Manage guest access in Microsoft Teams

Guest is a user/license type in Microsoft Teams that is included with all Office 365 Business Premium, Office 365 Enterprise, and Office 365 Education subscriptions. No additional Office 365 license is necessary. Teams guest access is a tenant-level setting and is turned off by default. For details about how to enable guest access, see Turn on or off guest access to Microsoft Teams.

After the Guest user/license type is turned on, you can configure settings for guests via the controls described in Manage Microsoft Teams features in your Office 365 organization and Manage Teams during the transition to the new Microsoft Teams and Skype for Business Admin Center.

IT admins can add guests at the tenant level, set and manage guest user policies and permissions, determine which users can invite guests, and pull reports on guest user activity. These controls are available through the Office 365 admin center. Guest user content and activities are under the same compliance and auditing protection as the rest of Office 365.

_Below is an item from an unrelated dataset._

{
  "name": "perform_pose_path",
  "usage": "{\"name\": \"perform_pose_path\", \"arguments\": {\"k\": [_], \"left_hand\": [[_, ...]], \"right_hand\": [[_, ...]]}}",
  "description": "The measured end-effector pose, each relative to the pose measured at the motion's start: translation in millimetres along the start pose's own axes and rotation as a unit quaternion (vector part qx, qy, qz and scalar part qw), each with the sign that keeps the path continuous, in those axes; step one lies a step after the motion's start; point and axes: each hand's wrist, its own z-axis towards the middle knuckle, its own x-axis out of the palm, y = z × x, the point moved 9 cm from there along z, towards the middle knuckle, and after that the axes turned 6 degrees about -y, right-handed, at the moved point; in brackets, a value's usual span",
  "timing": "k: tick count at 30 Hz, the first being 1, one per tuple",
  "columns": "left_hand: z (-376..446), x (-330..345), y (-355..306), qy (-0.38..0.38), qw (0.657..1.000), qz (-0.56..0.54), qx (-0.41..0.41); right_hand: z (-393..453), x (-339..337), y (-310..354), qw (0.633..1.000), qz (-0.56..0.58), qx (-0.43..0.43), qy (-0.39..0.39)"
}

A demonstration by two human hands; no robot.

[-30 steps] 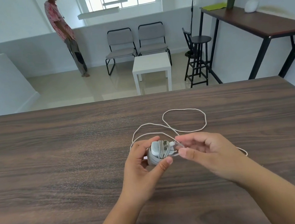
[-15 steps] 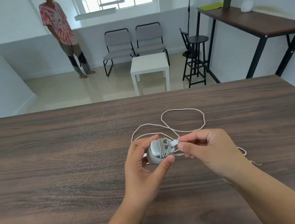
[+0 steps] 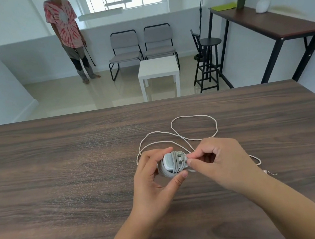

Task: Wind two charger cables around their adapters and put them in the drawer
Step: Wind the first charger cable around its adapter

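My left hand [image 3: 152,181] grips a white charger adapter [image 3: 171,164] between thumb and fingers, just above the dark wooden table [image 3: 59,171]. Several turns of grey-white cable are wound around the adapter. My right hand [image 3: 219,163] pinches the cable end right beside the adapter's right side. A second, loose white cable [image 3: 193,128] lies in loops on the table behind my hands and trails out to the right of my right wrist. Its adapter is hidden from view. No drawer shows in this view.
Beyond the table's far edge is a lower room with a white side table [image 3: 158,73], two grey chairs [image 3: 142,47], a black stool [image 3: 208,61] and a standing person [image 3: 69,35]. A high brown counter [image 3: 272,23] stands at the right.
My right hand has drawn closer to the adapter and its fingers have curled tighter on the cable end. The person in the background has walked to the right.
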Motion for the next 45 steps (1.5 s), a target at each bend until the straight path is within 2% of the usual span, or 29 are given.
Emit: {"name": "perform_pose_path", "arguments": {"k": [3, 5, 6, 10, 13, 23, 32, 36, 40, 45], "left_hand": [[-2.7, -2.4, 2.9, -0.003, 1.000, 0.001, -0.006], [-2.9, -4.3, 5.4, -0.010, 1.000, -0.001, -0.020], [-2.9, -4.1, 5.7, -0.010, 1.000, -0.002, -0.022], [1.0, 0.4, 2.1, -0.001, 1.000, -0.012, -0.021], [4.1, 1.7, 1.0, 0.006, 1.000, -0.011, -0.021], [6.8, 8.1, 2.3, 0.046, 0.998, -0.001, -0.031], [6.4, 8.8, 1.1, 0.084, 0.996, -0.010, -0.042], [7.2, 7.8, -0.1, 0.080, 0.996, -0.014, -0.040], [5.2, 11.4, -3.0, 0.088, 0.995, -0.009, -0.036], [4.9, 9.6, -3.0, 0.080, 0.996, -0.019, -0.041]], "right_hand": [[0.1, 8.7, 9.2, 0.993, -0.007, -0.049, 0.104], [0.3, 11.8, 4.8, 0.987, 0.020, -0.033, 0.157], [1.0, 11.1, 1.9, 0.986, 0.036, -0.023, 0.159], [6.6, 4.9, -7.5, 0.990, 0.102, 0.011, 0.095], [7.3, -0.7, -3.5, 0.988, 0.136, 0.002, 0.079], [7.3, -6.1, 21.3, 0.992, 0.053, -0.067, 0.096], [6.2, -3.4, 18.4, 0.994, 0.066, -0.050, 0.078], [3.2, -2.0, 10.3, 0.993, 0.110, -0.014, 0.036], [-2.6, -1.4, -6.6, 0.979, 0.192, 0.049, -0.043], [-2.4, -4.2, 0.8, 0.982, 0.190, 0.012, -0.009]]}}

Team owners can invite new guests and add existing directory guest users to their teams. In addition, team owners can set channel-related capabilities for guests via Manage teams > Guest permissions, including allowing guests to create, update, and delete channels, as shown in the following screenshot:

Guest permissions settings in Teams.

In addition, you can use the Azure Active Directory portal to manage guests and their access to Office 365 and Teams resources. Teams guest access makes use of Azure Active Directory business-to-business (B2B) collaboration capabilities as the underlying infrastructure to store security principles information such as identity properties, memberships, and multi-factor authentication settings. To learn more about Azure Active Directory B2B, see What is Azure AD B2B collaboration? and Azure Active Directory B2B collaboration FAQs.

Note

Microsoft Teams always honors Azure Active Directory external settings to allow or prevent guest user addition to the tenant. For more details, see Authorize guest access in Microsoft Teams.